What needs to be done: Starting from the first line, set down the entire listing exactly.

Given information:
════════
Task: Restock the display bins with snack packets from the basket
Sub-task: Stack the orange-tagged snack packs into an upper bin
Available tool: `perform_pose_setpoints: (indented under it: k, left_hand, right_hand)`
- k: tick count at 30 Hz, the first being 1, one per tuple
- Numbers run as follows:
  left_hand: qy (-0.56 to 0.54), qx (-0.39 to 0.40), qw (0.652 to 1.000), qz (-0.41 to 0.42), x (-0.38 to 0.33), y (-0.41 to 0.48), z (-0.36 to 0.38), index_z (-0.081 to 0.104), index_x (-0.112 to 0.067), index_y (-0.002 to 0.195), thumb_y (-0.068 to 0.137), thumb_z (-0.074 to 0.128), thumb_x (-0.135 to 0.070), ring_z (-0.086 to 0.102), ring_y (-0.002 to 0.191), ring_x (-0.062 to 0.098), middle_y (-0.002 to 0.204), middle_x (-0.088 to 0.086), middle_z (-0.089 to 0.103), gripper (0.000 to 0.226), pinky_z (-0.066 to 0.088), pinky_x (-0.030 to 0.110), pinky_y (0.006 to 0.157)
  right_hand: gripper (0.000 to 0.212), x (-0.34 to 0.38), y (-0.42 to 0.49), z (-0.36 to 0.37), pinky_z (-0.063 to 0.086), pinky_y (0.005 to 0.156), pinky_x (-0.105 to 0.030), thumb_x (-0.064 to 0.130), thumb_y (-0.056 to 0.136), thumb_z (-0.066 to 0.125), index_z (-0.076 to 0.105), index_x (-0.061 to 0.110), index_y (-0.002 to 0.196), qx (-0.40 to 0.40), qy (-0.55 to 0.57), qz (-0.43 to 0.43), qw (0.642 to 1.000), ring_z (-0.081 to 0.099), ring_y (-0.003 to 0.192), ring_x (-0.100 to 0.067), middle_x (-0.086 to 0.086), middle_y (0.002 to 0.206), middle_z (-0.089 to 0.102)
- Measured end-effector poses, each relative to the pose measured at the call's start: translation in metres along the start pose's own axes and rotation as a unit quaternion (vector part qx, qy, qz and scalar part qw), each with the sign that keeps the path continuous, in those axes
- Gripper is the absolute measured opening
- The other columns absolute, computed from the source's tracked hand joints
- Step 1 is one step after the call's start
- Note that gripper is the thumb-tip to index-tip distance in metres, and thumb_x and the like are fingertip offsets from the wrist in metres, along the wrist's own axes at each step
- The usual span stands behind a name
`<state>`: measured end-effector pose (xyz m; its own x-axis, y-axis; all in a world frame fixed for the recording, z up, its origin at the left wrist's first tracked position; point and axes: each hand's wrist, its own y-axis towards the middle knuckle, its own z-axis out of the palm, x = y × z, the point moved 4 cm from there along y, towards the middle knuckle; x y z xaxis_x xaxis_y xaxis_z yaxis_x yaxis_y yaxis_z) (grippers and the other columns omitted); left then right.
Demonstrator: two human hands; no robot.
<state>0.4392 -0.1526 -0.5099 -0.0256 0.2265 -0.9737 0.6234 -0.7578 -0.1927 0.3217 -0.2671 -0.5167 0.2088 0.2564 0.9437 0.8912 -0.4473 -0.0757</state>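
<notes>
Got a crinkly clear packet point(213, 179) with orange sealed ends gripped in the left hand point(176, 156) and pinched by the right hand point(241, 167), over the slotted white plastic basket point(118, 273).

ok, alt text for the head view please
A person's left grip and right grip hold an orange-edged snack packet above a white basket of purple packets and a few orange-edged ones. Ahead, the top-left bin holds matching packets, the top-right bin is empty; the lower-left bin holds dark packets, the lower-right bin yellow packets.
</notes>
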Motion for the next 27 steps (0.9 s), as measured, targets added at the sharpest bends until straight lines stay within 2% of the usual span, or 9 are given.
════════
Exercise result:
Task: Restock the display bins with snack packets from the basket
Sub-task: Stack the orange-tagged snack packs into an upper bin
Available tool: `perform_pose_setpoints: (indented under it: k, left_hand, right_hand)`
- k: tick count at 30 Hz, the first being 1, one per tuple
- Numbers run as follows:
  left_hand: qy (-0.56 to 0.54), qx (-0.39 to 0.40), qw (0.652 to 1.000), qz (-0.41 to 0.42), x (-0.38 to 0.33), y (-0.41 to 0.48), z (-0.36 to 0.38), index_z (-0.081 to 0.104), index_x (-0.112 to 0.067), index_y (-0.002 to 0.195), thumb_y (-0.068 to 0.137), thumb_z (-0.074 to 0.128), thumb_x (-0.135 to 0.070), ring_z (-0.086 to 0.102), ring_y (-0.002 to 0.191), ring_x (-0.062 to 0.098), middle_y (-0.002 to 0.204), middle_x (-0.088 to 0.086), middle_z (-0.089 to 0.103), gripper (0.000 to 0.226), pinky_z (-0.066 to 0.088), pinky_x (-0.030 to 0.110), pinky_y (0.006 to 0.157)
  right_hand: gripper (0.000 to 0.212), x (-0.34 to 0.38), y (-0.42 to 0.49), z (-0.36 to 0.37), pinky_z (-0.063 to 0.086), pinky_y (0.005 to 0.156), pinky_x (-0.105 to 0.030), thumb_x (-0.064 to 0.130), thumb_y (-0.056 to 0.136), thumb_z (-0.066 to 0.125), index_z (-0.076 to 0.105), index_x (-0.061 to 0.110), index_y (-0.002 to 0.196), qx (-0.40 to 0.40), qy (-0.55 to 0.57), qz (-0.43 to 0.43), qw (0.642 to 1.000), ring_z (-0.081 to 0.099), ring_y (-0.003 to 0.192), ring_x (-0.100 to 0.067), middle_x (-0.086 to 0.086), middle_y (0.002 to 0.206), middle_z (-0.089 to 0.102)
- Measured end-effector poses, each relative to the pose measured at the call's start: translation in metres along the start pose's own axes and rotation as a unit quaternion (vector part qx, qy, qz and scalar part qw), each with the sign that keeps the path continuous, in those axes
- Gripper is the absolute measured opening
- The other columns absolute, computed from the source's tracked hand joints
- Step 1 is one step after the call's start
- Note that gripper is the thumb-tip to index-tip distance in metres, and thumb_x and the like are fingertip offsets from the wrist in metres, along the wrist's own axes at each step
- The usual span stands behind a name
`<state>`: measured end-effector pose (xyz m; its own x-axis, y-axis; all in a world frame fixed for the recording, z up, its origin at the left wrist's first tracked position; point and axes: each hand's wrist, its own y-axis towards the middle knuckle, its own z-axis out of the palm, x = y × z, the point moved 4 cm from there along y, towards the middle knuckle; x y z xaxis_x xaxis_y xaxis_z yaxis_x yaxis_y yaxis_z) (grippers and the other columns omitted); left then right.
Demonstrator: two human hands; no robot.
<state>0.4392 -0.1526 -0.5099 -0.0256 0.2265 -0.9737 0.6234 -0.7578 -0.1927 0.3217 -0.2671 -0.5167 0.2088 0.2564 0.9437 0.8912 -0.4473 -0.0757</state>
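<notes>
Got a crinkly clear packet point(213, 179) with orange sealed ends gripped in the left hand point(176, 156) and pinched by the right hand point(241, 167), over the slotted white plastic basket point(118, 273).

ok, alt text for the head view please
A person's left grip and right grip hold an orange-edged snack packet above a white basket of purple packets and a few orange-edged ones. Ahead, the top-left bin holds matching packets, the top-right bin is empty; the lower-left bin holds dark packets, the lower-right bin yellow packets.
</notes>
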Motion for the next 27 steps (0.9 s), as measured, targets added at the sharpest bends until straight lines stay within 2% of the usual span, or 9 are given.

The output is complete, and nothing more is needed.